Work order >>
Each line below is to be copied exactly; images do not go into the copy.

#### Dataset section ####

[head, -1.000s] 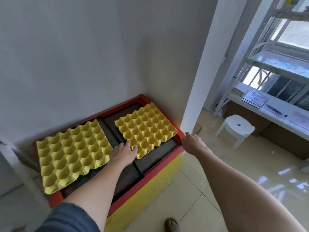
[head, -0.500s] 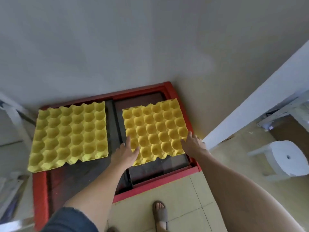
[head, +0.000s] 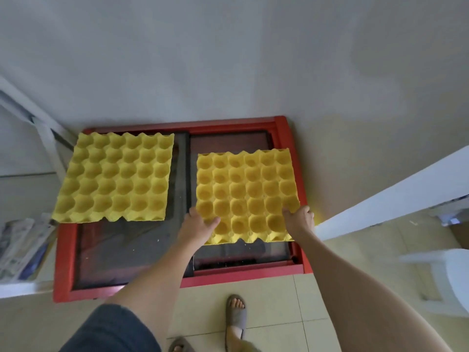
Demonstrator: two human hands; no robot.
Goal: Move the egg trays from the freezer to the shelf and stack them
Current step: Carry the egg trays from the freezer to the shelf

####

Your response >>
[head, -1.000s] 
[head, -0.500s] 
[head, +0.000s] 
Demonstrator: two human hands; no robot.
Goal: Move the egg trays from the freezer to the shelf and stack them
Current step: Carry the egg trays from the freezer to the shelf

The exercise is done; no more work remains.